Sei anni fa fui invitato a dare una mano per "far conoscere" il progetto di Museo dell’emigrazione che voleva nascere ad Asuni, piccolo centro della Marmilla (interno della Sardegna) che non arriva a quattrocento abitanti. Nacque così l’evento ASUNI (allora Parole e visioni intorno al viaggio) che oggi si chiama festa della letteratura e delle arti ed è arrivata alla sua quinta edizione. Costruita grazie agli sforzi di volontari e Associazioni, alla capacità di accoglienza del paese, ad un grande impegno dell’Amministrazione Comunale, la festa si è consolidata nel sostegno di un pubblico interessato e preparato che riflette e amplifica in positivo le qualità del progetto. Ogni edizione si è caratterizzata per l’approfondimento e la rilettura di questioni del sociale attraverso la letteratura e l’arte. Temi come migranza, appartenenza, memoria, radici e sradicamento, sono stati sviluppati e straordinariamente rappresentati nelle precedenti edizioni da artisti di qualità e provenienza internazionale. Malgrado la carenza di mezzi ed insufficienti segnali delle Istituzioni, siamo sempre cresciuti in sostanza e sguardo sui progetti. A breve aprirà il Museo. Auguro che oltrepassi la

funzione di luogo della memoria per poter presto diventare un Centro di documentazione delle culture migranti aperto verso i sincretismi e le differenze che formano il villaggio contemporaneo: il tema di quest’anno. Punto d’osservazione sono ancore le ritualità collettive e individuali: "Oggi si assiste ad un fenomeno di scambio sincretico vicendevole: le ritualità identitarie della contemporaneità stanno riconnottando quelle della tradizione da cui non hanno mai smesso di attingere.
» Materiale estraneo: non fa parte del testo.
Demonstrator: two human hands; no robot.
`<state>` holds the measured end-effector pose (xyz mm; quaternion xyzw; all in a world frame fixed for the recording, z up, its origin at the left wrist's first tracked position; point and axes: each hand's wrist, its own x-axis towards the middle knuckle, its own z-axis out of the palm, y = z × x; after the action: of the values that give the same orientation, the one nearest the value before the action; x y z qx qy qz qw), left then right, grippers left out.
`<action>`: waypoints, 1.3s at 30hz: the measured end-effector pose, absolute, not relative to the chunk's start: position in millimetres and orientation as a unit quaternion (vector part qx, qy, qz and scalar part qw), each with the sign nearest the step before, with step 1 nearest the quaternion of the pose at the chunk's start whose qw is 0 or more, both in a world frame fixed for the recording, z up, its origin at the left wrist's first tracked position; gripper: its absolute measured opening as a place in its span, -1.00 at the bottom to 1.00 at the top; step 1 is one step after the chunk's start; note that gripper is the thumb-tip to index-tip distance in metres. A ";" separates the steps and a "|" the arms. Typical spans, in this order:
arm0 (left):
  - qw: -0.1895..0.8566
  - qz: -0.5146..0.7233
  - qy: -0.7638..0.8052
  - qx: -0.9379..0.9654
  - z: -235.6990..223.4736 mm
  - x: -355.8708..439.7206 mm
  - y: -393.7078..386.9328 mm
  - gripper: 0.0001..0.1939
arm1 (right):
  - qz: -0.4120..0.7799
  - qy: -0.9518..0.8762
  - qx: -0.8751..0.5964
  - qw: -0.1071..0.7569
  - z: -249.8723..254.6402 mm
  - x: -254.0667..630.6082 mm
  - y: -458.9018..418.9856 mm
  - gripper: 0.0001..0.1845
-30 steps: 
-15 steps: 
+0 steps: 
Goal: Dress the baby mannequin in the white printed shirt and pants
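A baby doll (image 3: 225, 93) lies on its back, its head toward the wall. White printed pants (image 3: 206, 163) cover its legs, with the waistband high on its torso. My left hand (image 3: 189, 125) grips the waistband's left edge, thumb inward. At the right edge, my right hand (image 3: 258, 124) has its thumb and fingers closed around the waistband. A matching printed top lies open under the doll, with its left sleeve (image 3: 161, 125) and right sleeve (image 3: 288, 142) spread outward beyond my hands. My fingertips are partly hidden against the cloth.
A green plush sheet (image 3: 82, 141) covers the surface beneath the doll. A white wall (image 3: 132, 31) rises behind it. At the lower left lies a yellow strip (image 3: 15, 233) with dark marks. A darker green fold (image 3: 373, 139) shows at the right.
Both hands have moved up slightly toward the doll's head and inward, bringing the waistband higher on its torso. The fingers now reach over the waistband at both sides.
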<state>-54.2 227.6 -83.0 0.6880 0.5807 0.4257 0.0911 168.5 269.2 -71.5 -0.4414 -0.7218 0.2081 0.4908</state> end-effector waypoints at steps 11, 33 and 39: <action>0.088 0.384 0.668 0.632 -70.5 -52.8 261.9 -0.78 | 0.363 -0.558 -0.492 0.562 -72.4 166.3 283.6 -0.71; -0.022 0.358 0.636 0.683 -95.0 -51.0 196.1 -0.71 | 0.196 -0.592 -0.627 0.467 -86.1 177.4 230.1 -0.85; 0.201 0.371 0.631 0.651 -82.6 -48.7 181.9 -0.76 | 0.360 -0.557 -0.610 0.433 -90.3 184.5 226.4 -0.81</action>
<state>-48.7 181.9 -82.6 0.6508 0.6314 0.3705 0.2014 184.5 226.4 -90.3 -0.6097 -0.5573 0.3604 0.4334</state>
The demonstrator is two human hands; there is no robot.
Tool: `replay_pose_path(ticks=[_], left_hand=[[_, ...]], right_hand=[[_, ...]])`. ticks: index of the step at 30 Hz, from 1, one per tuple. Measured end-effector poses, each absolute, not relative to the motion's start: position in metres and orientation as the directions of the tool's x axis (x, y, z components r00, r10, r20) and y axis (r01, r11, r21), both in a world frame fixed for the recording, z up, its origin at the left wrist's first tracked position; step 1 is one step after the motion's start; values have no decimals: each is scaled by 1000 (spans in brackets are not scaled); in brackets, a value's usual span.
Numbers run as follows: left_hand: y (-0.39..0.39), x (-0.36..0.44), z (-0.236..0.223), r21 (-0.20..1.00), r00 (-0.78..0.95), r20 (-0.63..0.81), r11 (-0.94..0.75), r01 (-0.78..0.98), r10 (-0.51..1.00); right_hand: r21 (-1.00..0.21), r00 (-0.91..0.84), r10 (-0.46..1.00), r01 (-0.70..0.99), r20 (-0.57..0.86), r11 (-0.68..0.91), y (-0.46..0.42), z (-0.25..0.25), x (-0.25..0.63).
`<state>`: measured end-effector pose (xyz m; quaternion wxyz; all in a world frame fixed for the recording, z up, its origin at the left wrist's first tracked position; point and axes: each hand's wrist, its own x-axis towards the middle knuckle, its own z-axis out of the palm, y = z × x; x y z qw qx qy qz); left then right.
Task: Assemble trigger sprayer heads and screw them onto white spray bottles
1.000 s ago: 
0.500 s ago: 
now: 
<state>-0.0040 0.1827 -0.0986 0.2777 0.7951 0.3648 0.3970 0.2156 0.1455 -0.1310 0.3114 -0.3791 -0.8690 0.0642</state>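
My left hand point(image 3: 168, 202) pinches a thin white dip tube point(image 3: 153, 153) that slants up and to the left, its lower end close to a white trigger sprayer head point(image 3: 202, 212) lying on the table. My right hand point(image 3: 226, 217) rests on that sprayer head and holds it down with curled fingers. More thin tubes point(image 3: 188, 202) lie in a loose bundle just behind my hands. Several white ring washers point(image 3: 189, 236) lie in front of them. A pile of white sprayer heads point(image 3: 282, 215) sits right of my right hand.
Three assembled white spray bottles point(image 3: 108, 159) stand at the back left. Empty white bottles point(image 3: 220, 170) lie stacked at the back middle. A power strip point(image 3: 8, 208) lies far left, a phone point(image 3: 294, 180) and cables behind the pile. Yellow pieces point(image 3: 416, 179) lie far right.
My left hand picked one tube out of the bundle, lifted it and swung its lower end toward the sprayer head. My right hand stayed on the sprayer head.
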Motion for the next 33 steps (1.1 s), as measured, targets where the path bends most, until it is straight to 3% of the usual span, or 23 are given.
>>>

Ecco dunque il villaggio contemporaneo, nato con le sue nuove aggregazioni nel contesto urbano, esercitare una forte influenza nella riformulazione del villaggio rurale. Quest’ultimo, abitato da stanziali con millenni di cultura, tradizioni, rituali, è oggi integrato da presenze in movimento, nomadi o alla ricerca di una nuova stabilità. Eventi drammatici, guerre e persecuzioni, il bisogno, a volte la loro stessa cultura, spingono grandi numeri di persone a spostarsi con un bagaglio di cromíe, sfumature, differenze che ridefiniscono e arricchiscono i territori in cui s’insediano. Fanno ciò che i nostri padri hanno fatto in passato ed i nostri giovani continuano a fare: migrano. Ma migrare non è una qualità dello spirito, e chi vi è costretto o ha scelto di farlo resta un individuo con diritti e cultura. Intanto attraverso la rete e i media, soprattutto sotto le pressioni del mercato, si creano spinte che, omologando rapidamente verso il basso, appiattiscono nell’identità globale. Spinte contrapposte? No, anzi…vivificanti, ma solo dove l’intelligenza prevale sulla mediocrità…" a questa intelligenza degli artisti, poeti, scrittori, musicisti, abbiamo sempre attinto per immaginare modelli di vita migliore.

 

Un elemento in più è la fortunata coincidenza con la festa patronale di Asuni in cui tutto il paese è mobilitato a far vivere i riti della tradizione. Una sinergia ulteriore che arricchisce il programma fin dalla mattina e coinvolge ancora di più gli abitanti.